## TRY IT
Every line below between the line holding "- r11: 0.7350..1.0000" and the line holding "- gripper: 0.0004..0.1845", inclusive, should be repeated exactly, and all other lines omitted.

═══ RECORDED DATA

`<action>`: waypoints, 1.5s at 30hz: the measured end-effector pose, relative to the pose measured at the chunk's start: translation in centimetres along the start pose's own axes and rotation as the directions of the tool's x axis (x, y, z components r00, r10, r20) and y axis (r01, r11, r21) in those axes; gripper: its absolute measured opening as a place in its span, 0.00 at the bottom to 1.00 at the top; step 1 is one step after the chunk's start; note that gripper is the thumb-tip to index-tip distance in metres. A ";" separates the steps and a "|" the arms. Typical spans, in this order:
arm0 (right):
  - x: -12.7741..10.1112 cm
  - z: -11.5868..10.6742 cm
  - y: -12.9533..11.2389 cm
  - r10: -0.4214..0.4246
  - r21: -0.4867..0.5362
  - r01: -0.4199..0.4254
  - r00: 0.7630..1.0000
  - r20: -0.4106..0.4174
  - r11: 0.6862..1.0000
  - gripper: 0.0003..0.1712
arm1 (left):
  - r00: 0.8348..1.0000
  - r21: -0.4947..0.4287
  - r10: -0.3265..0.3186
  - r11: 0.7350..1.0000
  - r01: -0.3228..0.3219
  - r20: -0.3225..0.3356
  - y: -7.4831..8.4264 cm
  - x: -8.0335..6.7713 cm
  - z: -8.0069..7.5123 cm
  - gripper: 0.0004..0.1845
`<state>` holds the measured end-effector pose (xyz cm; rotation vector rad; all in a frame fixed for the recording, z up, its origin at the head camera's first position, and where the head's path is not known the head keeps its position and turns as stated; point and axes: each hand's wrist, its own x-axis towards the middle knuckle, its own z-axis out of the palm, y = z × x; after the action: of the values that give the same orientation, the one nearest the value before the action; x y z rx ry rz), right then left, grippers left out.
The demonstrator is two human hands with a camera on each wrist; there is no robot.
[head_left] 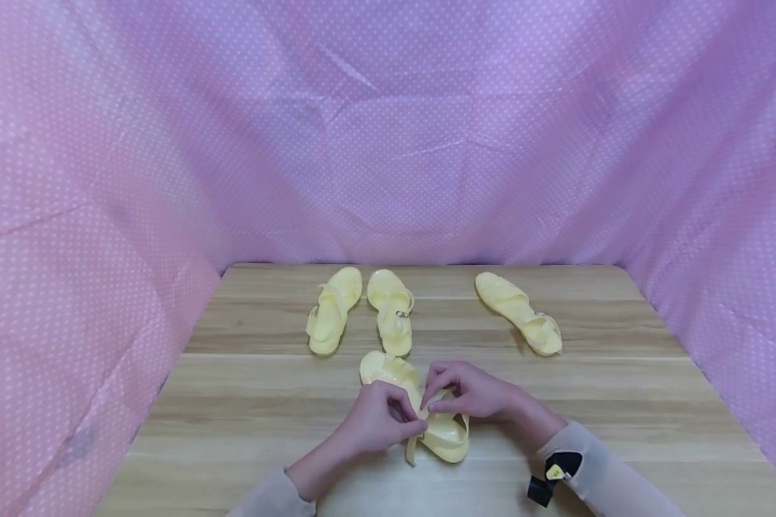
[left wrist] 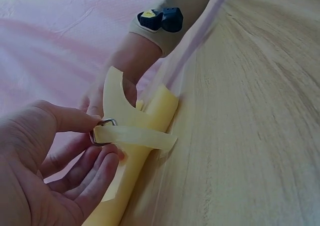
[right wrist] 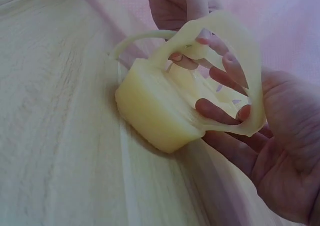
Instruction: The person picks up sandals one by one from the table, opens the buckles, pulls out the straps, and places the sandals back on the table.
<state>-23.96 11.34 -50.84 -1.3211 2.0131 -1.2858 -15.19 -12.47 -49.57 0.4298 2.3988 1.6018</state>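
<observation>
A pale yellow jelly sandal lies on the wooden table near the front edge, with both hands on it. My left hand pinches the strap end at its small metal buckle between thumb and fingers. My right hand reaches in from the other side. Its fingers are hooked through the sandal's heel strap and hold it up over the heel. The hands almost touch above the sandal.
Three more yellow sandals lie farther back: a pair side by side and one to the right. Pink dotted cloth walls in the table on three sides. A small black and yellow device sits on the right sleeve.
</observation>
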 end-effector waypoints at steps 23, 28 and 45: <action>0.2 0.3 -0.3 -0.030 0.010 0.030 0.999 0.034 1.000 0.10 | 1.000 -0.009 0.026 1.000 -0.026 -0.011 0.3 -0.1 0.2 0.09; 0.5 0.2 -0.7 -0.118 -0.046 0.122 0.990 0.078 0.991 0.09 | 0.999 -0.013 0.033 0.999 -0.033 -0.021 0.1 -0.1 0.3 0.09; 0.1 0.3 -0.1 -0.048 -0.030 0.049 0.998 0.047 0.998 0.05 | 1.000 -0.044 0.008 0.999 -0.008 -0.010 -0.4 0.2 0.5 0.08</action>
<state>-23.71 11.03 -50.88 -1.4089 1.9887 -1.2388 -15.24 -12.15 -50.17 0.4252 2.3665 1.6609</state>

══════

## EXERCISE OUTPUT
  - r11: 0.7350..1.0000
  - r01: -0.3228..0.3219
  - r20: -0.3225..0.3356
  - y: -7.4831..8.4264 cm
  - x: -8.0335..6.7713 cm
  - z: -8.0069..7.5123 cm
  - gripper: 0.0004..0.1845

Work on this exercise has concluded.